Problem statement: Filter this data down to the lines that hold "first", and copy them.

Material provided:
▼

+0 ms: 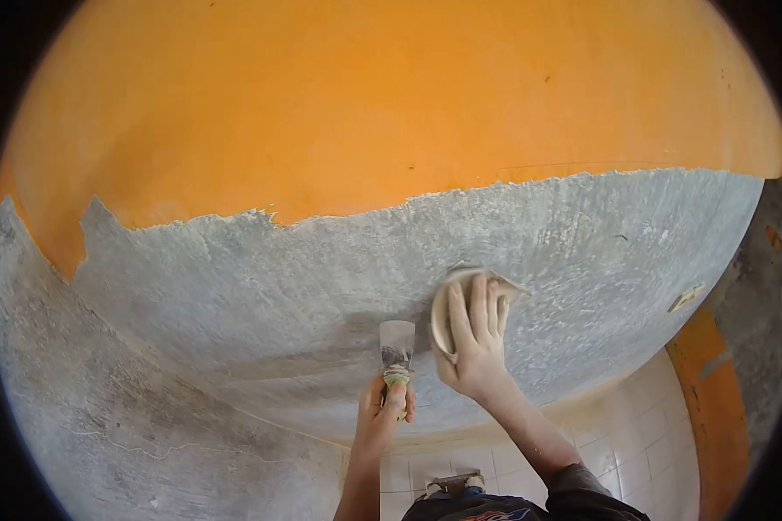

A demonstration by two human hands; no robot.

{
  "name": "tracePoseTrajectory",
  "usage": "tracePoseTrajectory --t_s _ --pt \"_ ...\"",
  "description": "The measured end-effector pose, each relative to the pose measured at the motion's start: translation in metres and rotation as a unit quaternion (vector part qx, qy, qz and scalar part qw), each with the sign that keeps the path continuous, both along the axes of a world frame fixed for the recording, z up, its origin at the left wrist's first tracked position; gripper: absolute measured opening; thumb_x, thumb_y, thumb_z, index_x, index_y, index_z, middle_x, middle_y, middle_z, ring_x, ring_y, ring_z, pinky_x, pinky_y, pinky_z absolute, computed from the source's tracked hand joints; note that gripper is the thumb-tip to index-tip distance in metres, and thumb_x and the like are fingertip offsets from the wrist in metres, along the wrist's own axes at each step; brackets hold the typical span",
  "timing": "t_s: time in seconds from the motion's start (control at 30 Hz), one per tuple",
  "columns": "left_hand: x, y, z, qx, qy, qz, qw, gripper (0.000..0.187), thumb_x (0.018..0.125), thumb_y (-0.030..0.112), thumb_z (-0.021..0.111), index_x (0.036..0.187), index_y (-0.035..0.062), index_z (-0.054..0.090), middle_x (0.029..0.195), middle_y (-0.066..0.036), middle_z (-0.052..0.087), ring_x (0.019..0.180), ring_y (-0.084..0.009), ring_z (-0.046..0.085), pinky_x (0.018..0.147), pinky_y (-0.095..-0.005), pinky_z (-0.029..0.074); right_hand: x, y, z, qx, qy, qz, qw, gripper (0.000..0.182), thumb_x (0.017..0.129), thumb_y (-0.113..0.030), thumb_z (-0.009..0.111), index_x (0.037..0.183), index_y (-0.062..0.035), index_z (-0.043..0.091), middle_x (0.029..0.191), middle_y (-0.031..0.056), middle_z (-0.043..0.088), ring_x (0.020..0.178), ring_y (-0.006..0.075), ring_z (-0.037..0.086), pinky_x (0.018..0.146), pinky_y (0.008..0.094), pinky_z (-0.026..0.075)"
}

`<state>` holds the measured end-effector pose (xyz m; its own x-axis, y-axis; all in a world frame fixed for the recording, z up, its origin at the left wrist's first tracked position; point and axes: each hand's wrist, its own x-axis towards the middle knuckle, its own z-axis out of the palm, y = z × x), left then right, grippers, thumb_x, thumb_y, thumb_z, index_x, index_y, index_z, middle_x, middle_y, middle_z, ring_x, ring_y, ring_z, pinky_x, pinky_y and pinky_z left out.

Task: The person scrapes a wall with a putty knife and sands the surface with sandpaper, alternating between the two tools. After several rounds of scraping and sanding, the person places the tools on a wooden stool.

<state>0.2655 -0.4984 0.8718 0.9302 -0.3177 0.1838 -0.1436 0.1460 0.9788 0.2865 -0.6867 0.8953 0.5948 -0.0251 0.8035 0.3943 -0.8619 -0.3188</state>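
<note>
My left hand [388, 404] is wrapped round the handle of a scraper [398, 340], whose flat metal blade points up in front of the wall. Farther right, my right hand [478, 347] presses a pale sheet of sandpaper or cloth [444, 323] against the bare grey part of the wall [321, 269]. The fingers lie over the sheet, and its edges curl out on both sides of them. What it is made of cannot be told for sure.
Orange paint [391, 104] covers the upper wall down to a ragged edge. A grey side wall [130, 425] stands at the left. A small fitting [686, 298] sits on the wall at right. Below are floor tiles [617, 451] and an orange strip [712, 408].
</note>
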Motion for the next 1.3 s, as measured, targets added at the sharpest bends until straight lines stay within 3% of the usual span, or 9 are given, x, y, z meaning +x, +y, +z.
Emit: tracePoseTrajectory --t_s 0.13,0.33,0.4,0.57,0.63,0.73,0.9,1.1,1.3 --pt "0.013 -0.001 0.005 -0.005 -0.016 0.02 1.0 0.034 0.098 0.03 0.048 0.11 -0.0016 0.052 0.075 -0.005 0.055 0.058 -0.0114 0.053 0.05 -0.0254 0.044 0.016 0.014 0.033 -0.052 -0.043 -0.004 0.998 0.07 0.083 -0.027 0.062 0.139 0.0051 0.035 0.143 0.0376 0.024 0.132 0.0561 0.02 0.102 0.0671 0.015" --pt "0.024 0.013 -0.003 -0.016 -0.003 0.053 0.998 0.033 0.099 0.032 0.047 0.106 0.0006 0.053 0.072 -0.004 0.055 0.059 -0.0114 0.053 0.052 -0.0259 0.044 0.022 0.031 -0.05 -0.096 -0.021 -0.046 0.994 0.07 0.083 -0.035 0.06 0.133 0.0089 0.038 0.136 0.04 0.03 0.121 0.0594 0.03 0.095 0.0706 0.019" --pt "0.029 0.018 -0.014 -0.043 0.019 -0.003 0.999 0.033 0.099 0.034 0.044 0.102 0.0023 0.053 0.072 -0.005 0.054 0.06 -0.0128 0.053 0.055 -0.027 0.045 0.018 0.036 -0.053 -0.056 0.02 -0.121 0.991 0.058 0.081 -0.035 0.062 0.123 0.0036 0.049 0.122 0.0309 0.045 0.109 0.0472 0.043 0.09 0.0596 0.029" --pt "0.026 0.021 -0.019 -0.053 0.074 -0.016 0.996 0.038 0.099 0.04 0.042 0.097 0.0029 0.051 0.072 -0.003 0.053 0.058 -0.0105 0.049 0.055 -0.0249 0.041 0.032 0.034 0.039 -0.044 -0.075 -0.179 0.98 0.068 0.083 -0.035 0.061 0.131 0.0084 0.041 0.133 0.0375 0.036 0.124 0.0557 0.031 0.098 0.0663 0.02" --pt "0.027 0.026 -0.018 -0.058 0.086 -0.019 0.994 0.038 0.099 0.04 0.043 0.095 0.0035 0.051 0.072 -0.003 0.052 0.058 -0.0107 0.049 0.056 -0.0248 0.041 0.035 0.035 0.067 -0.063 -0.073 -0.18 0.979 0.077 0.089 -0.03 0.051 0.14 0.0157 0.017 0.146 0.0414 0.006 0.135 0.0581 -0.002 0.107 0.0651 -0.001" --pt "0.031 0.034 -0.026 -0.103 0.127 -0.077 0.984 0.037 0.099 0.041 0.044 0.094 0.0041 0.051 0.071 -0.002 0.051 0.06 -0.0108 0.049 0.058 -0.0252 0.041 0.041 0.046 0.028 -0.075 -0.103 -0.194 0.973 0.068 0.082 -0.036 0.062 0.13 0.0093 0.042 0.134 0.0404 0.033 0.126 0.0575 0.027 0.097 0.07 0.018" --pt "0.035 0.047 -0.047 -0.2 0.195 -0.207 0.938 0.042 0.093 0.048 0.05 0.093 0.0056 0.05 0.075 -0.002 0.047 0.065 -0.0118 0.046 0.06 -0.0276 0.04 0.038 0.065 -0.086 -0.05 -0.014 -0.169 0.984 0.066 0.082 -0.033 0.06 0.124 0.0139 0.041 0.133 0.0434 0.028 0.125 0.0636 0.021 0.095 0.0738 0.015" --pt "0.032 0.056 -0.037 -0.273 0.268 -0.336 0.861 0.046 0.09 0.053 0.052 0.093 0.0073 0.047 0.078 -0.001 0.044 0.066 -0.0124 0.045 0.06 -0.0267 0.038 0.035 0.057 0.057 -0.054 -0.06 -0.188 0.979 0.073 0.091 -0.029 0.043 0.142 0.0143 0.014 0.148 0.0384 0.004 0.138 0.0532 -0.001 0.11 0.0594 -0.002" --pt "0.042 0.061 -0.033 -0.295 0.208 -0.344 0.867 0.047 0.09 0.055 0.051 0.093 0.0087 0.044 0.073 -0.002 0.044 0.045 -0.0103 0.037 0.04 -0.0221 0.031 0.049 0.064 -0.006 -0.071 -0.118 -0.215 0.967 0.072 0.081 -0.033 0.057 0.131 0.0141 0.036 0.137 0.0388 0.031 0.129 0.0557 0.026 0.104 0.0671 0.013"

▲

Written reply:
  "description": "The measured end-effector pose, each relative to the pose measured at the motion's start: translation in metres and rotation as a unit quaternion (vector part qx, qy, qz and scalar part qw), each with the sign that keeps the path continuous, both along the axes of a world frame fixed for the recording, z up, its origin at the left wrist's first tracked position; gripper: absolute measured opening; thumb_x, thumb_y, thumb_z, index_x, index_y, index_z, middle_x, middle_y, middle_z, ring_x, ring_y, ring_z, pinky_x, pinky_y, pinky_z absolute, computed from the source's tracked hand joints; note that gripper is the thumb-tip to index-tip distance in metres, and thumb_x and the like are fingertip offsets from the wrist in metres, along the wrist's own axes at each step; brackets hold the typical span",
`<state>` holds the measured end-effector pose (xyz m; its own x-axis, y-axis; all in a world frame fixed for the recording, z up, its origin at the left wrist's first tracked position; point and axes: each hand's wrist, its own x-axis towards the middle knuckle, its own z-axis out of the palm, y = z × x), left then right, grippers, thumb_x, thumb_y, thumb_z, index_x, index_y, index_z, middle_x, middle_y, middle_z, ring_x, ring_y, ring_z, pinky_x, pinky_y and pinky_z left out.

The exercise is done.